- _PROMPT_:
A verbatim transcript of the data below is required, images omitted.

#####

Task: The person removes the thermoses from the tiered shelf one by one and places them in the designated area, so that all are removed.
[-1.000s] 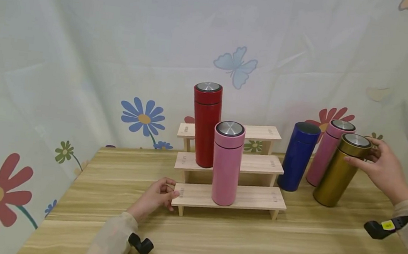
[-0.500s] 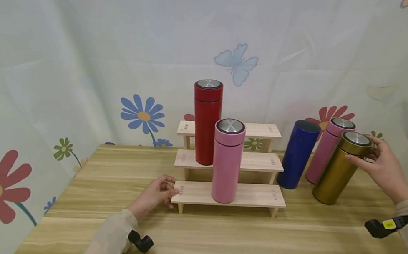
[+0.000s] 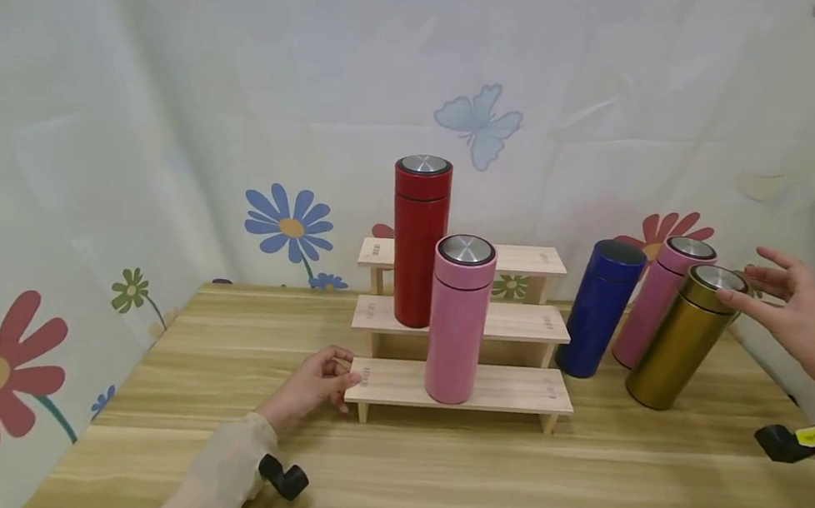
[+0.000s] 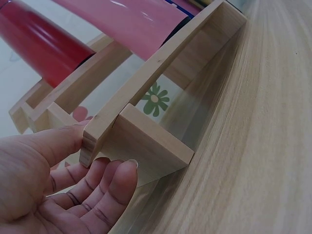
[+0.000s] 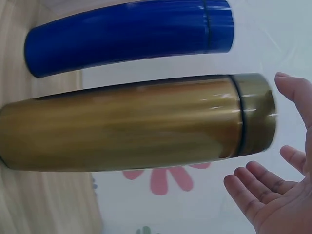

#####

- _RESULT BELOW_:
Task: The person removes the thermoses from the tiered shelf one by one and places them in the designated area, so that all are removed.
[-1.000s] 
[-0.500s] 
[+0.000s] 
[+0.000s] 
[+0.000s] 

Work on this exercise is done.